> _Your instructions_: Which lines of the data include the string "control"? List them all.
(Task inputs Opens)
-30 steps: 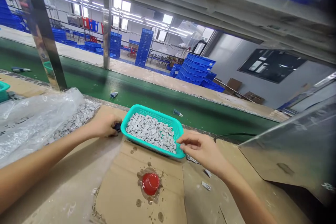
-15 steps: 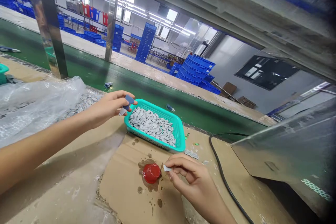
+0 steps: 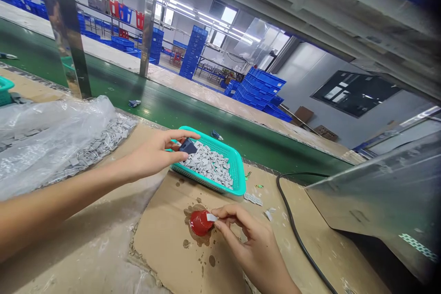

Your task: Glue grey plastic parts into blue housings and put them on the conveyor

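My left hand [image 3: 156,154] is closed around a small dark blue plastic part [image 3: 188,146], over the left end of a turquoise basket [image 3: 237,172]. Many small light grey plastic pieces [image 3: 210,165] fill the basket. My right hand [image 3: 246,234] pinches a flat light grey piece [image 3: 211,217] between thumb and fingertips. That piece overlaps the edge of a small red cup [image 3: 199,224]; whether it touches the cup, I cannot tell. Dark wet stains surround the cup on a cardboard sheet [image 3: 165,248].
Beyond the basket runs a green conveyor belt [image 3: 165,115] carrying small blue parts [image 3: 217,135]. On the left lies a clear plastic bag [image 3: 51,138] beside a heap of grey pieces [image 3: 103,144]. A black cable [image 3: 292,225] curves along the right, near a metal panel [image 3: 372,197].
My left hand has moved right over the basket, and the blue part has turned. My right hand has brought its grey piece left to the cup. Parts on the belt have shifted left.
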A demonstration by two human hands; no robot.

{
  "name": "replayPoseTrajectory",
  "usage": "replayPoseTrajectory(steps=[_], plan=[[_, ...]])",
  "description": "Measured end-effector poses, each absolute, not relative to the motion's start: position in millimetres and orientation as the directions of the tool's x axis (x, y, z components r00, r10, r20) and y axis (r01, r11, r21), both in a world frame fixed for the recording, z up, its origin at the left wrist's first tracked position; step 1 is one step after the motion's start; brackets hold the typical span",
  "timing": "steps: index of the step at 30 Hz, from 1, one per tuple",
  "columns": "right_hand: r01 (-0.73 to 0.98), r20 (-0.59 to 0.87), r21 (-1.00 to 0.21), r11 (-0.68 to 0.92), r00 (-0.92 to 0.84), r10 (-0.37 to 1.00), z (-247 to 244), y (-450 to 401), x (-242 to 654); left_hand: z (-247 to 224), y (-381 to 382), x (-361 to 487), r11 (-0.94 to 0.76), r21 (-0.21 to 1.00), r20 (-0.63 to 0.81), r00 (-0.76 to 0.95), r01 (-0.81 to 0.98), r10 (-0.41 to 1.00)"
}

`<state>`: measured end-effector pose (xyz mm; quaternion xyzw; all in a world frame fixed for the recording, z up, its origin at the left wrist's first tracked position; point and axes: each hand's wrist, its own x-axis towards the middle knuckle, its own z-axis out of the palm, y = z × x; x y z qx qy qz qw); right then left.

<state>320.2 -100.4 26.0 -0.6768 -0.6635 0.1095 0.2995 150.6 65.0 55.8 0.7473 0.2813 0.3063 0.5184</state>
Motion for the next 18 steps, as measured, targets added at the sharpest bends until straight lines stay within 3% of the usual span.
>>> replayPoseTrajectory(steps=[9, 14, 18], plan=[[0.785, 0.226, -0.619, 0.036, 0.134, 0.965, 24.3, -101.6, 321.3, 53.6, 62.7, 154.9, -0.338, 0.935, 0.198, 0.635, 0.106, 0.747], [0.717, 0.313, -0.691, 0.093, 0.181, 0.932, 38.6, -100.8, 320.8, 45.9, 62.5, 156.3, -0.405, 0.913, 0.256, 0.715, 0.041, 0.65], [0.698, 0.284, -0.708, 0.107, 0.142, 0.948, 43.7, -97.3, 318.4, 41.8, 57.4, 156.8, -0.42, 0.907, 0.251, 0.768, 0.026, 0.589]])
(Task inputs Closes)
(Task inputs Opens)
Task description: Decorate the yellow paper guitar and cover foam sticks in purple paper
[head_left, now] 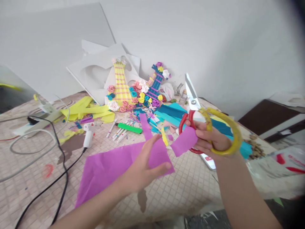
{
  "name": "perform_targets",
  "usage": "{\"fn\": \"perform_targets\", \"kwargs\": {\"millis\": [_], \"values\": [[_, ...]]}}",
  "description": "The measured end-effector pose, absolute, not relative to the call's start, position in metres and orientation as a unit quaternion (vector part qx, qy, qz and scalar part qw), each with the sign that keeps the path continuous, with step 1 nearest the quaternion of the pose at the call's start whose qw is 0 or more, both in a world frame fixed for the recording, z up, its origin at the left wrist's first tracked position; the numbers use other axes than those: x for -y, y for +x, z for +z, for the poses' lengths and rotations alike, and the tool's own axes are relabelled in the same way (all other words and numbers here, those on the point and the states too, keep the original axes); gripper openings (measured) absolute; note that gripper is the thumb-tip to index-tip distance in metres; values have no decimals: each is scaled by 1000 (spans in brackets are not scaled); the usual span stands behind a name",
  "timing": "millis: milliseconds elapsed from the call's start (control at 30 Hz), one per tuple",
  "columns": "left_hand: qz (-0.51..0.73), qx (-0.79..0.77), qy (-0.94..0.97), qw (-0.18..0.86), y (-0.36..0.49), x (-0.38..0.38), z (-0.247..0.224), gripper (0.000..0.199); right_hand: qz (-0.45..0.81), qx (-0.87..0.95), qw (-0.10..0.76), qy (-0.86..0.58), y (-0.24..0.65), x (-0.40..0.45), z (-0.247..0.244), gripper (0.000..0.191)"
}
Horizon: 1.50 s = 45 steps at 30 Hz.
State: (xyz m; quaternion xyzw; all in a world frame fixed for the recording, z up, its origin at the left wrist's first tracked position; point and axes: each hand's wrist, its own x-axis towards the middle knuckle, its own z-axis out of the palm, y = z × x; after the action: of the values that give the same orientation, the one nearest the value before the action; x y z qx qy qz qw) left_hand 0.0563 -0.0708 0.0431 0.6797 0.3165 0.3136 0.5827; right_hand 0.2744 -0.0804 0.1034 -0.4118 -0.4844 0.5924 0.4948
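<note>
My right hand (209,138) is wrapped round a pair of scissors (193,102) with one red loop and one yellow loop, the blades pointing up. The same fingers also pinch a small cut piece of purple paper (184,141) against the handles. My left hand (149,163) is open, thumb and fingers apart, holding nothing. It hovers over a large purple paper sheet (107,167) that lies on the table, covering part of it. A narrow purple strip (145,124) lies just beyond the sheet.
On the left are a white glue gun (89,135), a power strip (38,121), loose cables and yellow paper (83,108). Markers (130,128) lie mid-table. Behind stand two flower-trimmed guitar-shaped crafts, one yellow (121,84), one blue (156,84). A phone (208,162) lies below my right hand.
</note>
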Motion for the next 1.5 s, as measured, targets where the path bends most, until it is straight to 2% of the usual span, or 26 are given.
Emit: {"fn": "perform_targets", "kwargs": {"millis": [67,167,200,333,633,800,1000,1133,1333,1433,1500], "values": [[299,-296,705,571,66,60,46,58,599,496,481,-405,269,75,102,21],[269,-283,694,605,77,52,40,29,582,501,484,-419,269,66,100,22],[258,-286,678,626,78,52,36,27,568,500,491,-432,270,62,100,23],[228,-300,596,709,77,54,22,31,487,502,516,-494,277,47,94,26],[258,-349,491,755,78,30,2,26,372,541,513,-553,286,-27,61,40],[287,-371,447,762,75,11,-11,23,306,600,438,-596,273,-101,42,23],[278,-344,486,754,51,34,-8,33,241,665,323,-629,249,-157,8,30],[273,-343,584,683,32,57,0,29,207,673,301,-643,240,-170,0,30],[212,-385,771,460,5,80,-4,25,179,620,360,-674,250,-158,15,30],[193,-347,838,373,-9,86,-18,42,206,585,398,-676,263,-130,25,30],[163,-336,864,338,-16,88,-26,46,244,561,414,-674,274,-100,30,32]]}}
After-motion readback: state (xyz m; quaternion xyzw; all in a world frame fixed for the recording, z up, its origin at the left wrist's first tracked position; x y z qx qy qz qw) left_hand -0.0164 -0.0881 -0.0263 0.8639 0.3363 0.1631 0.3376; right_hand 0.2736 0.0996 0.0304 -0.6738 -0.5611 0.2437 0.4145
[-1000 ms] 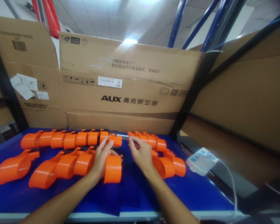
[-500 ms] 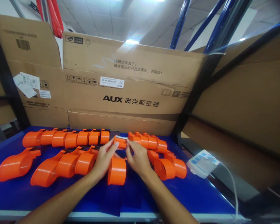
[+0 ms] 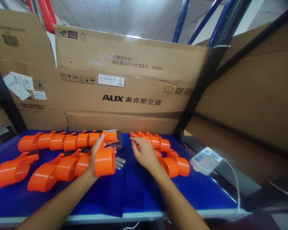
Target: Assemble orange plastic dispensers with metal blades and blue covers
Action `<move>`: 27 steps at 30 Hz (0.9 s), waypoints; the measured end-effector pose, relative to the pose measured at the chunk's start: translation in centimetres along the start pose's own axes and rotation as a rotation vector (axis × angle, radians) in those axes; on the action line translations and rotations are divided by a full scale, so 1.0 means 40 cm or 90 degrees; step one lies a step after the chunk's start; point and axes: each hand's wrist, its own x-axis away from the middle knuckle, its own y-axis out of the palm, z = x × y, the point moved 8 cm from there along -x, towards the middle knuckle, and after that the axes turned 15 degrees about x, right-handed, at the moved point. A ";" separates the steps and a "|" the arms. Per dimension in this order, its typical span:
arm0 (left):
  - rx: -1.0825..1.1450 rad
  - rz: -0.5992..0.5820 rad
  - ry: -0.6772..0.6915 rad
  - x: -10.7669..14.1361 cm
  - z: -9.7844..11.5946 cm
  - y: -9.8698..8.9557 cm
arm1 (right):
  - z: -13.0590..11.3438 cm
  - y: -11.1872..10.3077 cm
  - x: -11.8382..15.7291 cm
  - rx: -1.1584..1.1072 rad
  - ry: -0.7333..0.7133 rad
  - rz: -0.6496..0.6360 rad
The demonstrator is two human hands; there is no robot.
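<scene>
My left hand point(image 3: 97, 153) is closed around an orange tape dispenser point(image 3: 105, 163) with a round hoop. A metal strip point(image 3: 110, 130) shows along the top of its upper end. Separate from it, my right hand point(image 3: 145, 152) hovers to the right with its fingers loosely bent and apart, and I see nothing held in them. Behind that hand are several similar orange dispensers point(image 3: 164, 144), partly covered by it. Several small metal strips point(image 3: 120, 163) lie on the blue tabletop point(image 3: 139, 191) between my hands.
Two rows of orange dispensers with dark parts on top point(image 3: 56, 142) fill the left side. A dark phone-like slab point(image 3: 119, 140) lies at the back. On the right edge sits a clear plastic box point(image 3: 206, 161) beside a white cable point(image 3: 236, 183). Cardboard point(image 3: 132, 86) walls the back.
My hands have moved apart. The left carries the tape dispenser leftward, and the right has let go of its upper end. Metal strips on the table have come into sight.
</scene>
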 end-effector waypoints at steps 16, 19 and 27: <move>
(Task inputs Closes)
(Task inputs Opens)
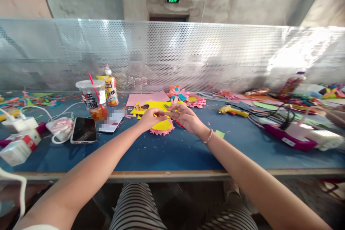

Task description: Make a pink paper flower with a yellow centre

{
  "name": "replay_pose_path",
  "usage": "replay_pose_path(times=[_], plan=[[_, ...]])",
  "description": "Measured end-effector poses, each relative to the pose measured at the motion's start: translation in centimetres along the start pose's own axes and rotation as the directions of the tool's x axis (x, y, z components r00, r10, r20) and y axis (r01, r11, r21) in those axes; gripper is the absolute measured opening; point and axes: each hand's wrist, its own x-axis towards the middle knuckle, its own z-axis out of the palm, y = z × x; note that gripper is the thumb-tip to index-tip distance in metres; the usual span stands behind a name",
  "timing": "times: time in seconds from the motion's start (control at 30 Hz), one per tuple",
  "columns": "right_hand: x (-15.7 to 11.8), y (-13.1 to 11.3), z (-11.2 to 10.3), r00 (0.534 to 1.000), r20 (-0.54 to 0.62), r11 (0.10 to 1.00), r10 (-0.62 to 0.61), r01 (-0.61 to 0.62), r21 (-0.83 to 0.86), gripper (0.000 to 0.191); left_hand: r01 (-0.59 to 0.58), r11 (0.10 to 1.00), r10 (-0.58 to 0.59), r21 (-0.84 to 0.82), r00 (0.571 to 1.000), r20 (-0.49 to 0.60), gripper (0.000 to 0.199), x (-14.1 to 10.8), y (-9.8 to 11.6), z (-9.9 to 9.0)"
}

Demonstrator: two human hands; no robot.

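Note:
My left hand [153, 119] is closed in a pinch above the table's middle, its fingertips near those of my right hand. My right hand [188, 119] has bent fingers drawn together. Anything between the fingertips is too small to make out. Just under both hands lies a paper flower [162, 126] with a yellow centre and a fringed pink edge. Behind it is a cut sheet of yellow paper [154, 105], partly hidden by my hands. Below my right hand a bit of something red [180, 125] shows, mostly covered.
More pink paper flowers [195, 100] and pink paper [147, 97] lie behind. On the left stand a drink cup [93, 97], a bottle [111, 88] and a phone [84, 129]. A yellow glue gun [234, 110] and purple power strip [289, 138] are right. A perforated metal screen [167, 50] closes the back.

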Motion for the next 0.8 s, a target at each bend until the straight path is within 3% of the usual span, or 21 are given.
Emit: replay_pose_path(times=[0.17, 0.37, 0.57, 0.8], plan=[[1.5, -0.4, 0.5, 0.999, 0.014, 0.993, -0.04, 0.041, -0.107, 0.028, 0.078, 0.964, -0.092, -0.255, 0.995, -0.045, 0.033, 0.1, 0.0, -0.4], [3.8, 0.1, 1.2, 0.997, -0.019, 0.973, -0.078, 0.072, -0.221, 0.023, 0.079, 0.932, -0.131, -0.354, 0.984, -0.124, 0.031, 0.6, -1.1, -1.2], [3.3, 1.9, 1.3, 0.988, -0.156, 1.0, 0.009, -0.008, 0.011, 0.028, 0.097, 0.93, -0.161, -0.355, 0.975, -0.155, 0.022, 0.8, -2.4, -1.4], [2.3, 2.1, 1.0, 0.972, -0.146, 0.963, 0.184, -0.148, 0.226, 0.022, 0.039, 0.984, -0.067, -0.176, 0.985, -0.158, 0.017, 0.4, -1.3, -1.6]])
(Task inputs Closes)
> _Response area_:
  "timing": "millis: milliseconds elapsed from the call's start (control at 30 Hz), one per tuple",
  "timing": "times: time in seconds from the motion's start (control at 30 Hz), one per tuple",

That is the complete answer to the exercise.